Dirty Dancing a Torino: proteste a teatro

Non tutte le donne torinesi hanno festeggiato l’8 marzo in modo adeguato. Alcune, anzi, hanno speso fra i 30 e i 40 euro per assistere ad uno spettacolo, o almeno ad una parte di esso, a dir poco indecoroso.

Al teatro Colosseo di Torino la sera di lunedì è andato in scena, ad opera di una compagnia inglese, uno pseudo musical dal nome “A night of Dirty dancing” evidentemente ispirato al noto film che, uscito nel 1987, aveva come protagonisti Patrick Swayze e Jennifer Grey. Chi pensava di festeggiare la festa della donna rivivendo le romantiche emozioni di quel lungometraggio ha dovuto assistere ad un raffazzonato spettacolo, dove scene tratte dal film scorrevano sullo sfondo e un gruppo di sgraziati, quanto poco in forma, ballerini improvvisavano surreali scenografie sul palco cercando, vanamente, di coinvolgere il pubblico in balli stile villaggio turistico.

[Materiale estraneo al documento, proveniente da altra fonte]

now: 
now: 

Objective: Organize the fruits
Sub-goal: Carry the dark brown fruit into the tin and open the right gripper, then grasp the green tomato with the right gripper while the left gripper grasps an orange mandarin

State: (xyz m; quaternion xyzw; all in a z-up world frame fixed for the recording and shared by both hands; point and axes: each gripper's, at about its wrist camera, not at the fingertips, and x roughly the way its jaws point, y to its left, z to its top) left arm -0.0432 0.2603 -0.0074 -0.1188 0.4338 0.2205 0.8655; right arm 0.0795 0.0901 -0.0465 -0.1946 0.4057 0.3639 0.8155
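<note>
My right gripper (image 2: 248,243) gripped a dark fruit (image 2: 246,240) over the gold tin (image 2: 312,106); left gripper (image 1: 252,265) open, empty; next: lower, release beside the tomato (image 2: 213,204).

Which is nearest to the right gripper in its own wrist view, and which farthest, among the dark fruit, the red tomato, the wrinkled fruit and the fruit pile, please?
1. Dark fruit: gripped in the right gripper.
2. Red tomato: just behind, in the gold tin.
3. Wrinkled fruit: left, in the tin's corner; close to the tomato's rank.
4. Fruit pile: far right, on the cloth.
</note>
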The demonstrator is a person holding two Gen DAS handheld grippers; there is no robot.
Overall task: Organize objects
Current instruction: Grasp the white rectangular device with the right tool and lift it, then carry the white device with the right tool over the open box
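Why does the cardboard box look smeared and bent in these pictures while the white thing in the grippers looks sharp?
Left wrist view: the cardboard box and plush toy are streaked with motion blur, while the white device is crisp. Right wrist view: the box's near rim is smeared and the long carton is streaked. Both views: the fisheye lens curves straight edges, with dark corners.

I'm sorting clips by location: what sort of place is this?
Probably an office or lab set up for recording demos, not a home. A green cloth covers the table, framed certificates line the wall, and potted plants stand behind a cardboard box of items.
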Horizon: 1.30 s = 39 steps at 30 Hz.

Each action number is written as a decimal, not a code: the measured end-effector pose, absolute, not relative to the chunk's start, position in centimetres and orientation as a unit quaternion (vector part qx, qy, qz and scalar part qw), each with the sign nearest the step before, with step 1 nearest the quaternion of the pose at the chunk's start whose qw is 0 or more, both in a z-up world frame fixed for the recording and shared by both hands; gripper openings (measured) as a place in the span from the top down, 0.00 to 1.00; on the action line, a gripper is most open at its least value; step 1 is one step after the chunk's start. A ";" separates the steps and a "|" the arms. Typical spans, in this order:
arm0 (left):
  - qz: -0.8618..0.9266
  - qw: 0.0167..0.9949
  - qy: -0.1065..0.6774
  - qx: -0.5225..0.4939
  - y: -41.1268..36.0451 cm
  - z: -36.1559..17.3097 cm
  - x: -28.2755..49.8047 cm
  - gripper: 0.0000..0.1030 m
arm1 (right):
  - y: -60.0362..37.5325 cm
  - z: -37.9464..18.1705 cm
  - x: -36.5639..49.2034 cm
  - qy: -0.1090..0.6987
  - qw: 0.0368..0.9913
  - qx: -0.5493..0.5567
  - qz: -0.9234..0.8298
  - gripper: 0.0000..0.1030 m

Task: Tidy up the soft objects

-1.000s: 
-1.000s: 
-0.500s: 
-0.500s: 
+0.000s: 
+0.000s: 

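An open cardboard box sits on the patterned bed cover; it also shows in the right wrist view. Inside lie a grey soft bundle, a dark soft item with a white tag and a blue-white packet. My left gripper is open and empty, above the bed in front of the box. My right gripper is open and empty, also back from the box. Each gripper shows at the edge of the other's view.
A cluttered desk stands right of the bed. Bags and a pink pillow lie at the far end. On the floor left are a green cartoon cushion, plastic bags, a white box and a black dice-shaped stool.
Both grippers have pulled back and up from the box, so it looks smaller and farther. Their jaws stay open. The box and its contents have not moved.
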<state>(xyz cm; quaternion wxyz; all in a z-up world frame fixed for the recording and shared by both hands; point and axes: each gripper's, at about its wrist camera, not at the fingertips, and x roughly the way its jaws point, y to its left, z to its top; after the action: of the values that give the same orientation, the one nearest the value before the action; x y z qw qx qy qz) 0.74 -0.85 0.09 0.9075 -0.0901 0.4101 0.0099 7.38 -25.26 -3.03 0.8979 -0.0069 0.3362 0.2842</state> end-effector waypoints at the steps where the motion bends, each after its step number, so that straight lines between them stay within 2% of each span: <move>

Il risultato è stato che un nutrito gruppo di spettatori, ovviamente in maggioranza donne, alla fine del primo tempo si è recato imbufalito alla cassa per richiedere il rimborso dell’oneroso biglietto. La protesta è montata non per una questione di gusti, ma per l’evidente non professionalità dello spettacolo spacciata (e pagata) invece per tale.

La direttrice del teatro si è giustificata sostenendo di aver esclusivamente affittato la sala alla compagnia e quindi di non poter effettuare nessun tipo di rimborso che, di conseguenza, è stato richiesto agli organizzatori che decideranno se accoglierlo o meno.

Al di là del condivisibile malumore degli spettatori ci si chiede come un teatro di Torino importante come il Colosseo possa essere così superficiale da non supervisionare gli spettacoli che mette in palinsesto, se non per buon gusto e rispetto per chi paga il biglietto, almeno per salvaguardare il proprio buon nome.